Tengo un recuerdo de chica que siempre me vuelve a la mente cuando veo una película de suspenso o leo un libro policial. En verano, de noche en La Floresta, leyendo un libro que no era para mi edad (a escondidas, con el libro metido dentro de las sábanas por si alguno de mis padres entraba al cuarto). Todos dormían, y yo temblaba de miedo. Escuché pasos en el corredor que se acercaban. Paralizada, no podía moverme. Pero cuando volvió el silencio, seguí leyendo.
Mucho después se me ocurrió preguntarme por qué nos atraen tanto estas historias. Es contradictorio: evitamos hablar sobre la muerte y devoramos relatos de crímenes.
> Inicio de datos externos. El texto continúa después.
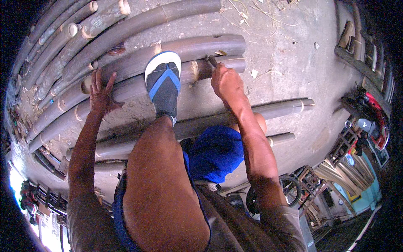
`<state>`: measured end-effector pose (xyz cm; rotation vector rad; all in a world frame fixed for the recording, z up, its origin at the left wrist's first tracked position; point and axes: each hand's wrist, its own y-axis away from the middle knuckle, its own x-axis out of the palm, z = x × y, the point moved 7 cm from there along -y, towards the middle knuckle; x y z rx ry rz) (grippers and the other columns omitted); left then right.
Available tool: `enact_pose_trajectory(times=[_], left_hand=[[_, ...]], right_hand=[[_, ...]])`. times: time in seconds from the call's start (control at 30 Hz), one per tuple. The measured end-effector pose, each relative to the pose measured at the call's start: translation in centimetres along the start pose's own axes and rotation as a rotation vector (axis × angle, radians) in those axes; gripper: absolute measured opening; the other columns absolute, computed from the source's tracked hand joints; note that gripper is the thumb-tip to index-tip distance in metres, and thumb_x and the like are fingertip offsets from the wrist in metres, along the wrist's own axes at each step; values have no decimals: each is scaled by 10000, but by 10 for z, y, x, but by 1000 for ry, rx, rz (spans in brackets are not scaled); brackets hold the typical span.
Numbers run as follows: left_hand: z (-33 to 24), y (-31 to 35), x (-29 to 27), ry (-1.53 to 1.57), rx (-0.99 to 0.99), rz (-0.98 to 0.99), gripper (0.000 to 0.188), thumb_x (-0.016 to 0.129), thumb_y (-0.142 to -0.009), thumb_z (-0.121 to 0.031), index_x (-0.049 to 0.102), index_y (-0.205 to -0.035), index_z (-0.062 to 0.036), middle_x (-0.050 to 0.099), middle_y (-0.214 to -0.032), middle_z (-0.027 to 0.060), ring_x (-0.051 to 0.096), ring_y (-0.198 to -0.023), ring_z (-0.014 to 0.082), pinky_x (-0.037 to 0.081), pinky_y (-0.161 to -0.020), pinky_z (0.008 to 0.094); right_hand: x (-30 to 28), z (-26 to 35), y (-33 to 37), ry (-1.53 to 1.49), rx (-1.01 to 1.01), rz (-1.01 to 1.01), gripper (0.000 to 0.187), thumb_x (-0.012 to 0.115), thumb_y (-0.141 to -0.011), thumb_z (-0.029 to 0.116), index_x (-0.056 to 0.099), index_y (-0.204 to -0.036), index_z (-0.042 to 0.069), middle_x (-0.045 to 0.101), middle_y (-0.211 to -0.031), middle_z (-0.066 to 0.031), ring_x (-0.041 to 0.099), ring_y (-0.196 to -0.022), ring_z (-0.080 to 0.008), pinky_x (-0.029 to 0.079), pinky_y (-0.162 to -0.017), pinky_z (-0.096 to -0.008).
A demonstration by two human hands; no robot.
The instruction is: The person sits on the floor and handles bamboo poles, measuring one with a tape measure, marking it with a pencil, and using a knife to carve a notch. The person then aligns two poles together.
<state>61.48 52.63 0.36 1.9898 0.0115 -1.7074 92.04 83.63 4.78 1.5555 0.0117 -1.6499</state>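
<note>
A dark bamboo pole (133, 89) lies across the floor under my foot, which wears a dark sock and a blue-and-white flip-flop (165, 82). My left hand (100, 91) is open on the poles to the left of the foot, fingers spread. To the right of the foot, near the pole's right end, my right hand (227, 80) is closed around a short dark tool (213, 61). Its tip meets the bamboo; most of it is hidden in the fist, so its kind is unclear. A pale chip or cut (221, 53) shows beside the tip.
Another bamboo pole (201, 45) lies just beyond, and several more poles (84, 35) fill the far left. Nearer my body lies a thinner pole (285, 108). Stringy scraps (268, 14) litter the concrete floor. A red motorbike (375, 113) and stacked wood (354, 54) stand at right.
</note>
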Motion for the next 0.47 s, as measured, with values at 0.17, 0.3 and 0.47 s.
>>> enact_pose_trajectory(times=[0.17,0.3,0.47], left_hand=[[0,-1,0,9,-21,-5,1460,990,-380,-475,233,-1624,-384,116,-1673,220,156,-1524,510,353,-1120,685],[5,3,7,35,-24,33,1420,989,-405,-461,250,-1616,-393,117,-1675,208,138,-1531,501,364,-1121,687],[4,-1,4,7,-85,175,1402,986,-436,-489,240,-1619,-399,122,-1676,206,107,-1541,491,347,-1135,697]], right_hand=[[-4,5,-7,48,18,47,284,524,-996,251,649,-922,7,697,-818,-320,725,-814,-481,596,-688,-555],[-9,12,-11,116,30,160,255,501,-977,201,672,-1002,12,734,-920,-259,753,-862,-422,624,-752,-486],[1,2,-17,51,85,153,280,546,-999,295,679,-978,49,722,-873,-294,730,-844,-489,599,-739,-565]])
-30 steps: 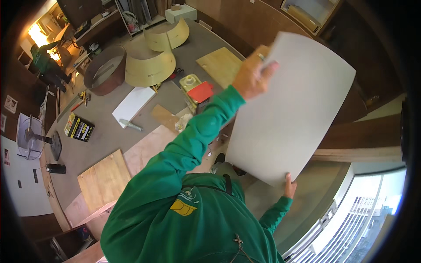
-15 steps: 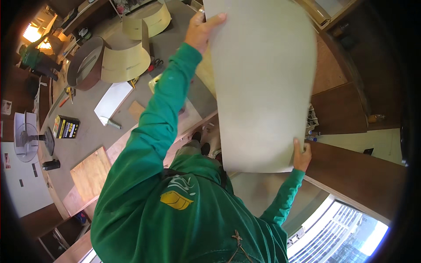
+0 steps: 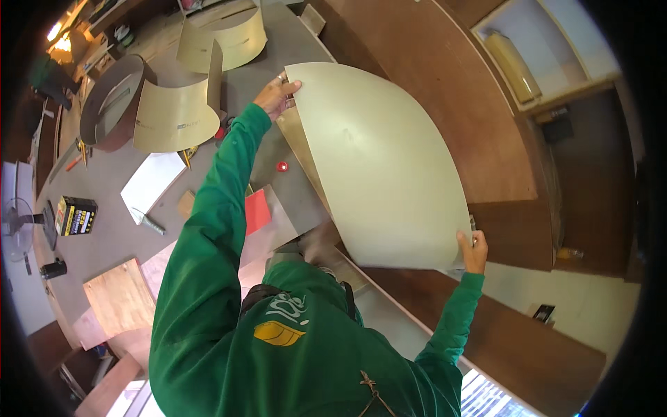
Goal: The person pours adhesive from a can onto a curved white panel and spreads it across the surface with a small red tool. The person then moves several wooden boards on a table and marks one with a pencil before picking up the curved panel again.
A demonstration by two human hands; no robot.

Nos alejamos de personas manipuladoras o crueles y leemos sobre asesinos seriales, sicópatas o sádicos.
Siempre ha pasado esto. En la edad media, una ejecución pública, (muertes terribles, crucifixiones, torturas o personas quemadas en la hoguera) eran un espectáculo seguido por hombres, mujeres y niños que llenaban las plazas para verlo. Los diarios y pasquines de crónica roja siempre tenían tiradas enormes. Tenemos una atracción por lo desconocido, por imaginar lo que hay más allá de la muerte. Quizá también el alivio al sentir “no me tocó a mí”, y que por suerte estamos de este lado.
Aparecen preguntas: ¿Yo sería capaz, si viviera esa situación? ¿Hasta dónde llegaría si peligrara la vida de las personas que quiero? ¿O por venganza y ambición?
Necesitamos historias para conocer otros lugares, para escapar de la rutina, para explorar los misterios de la mente humana, para hacernos preguntas que no tienen respuesta. Es lo que nos distingue como seres humanos. Y las historias “negras”, cuando son de calidad, seguirán enganchando a los lectores que se sumergirán en ellas para temblar y disfrutar.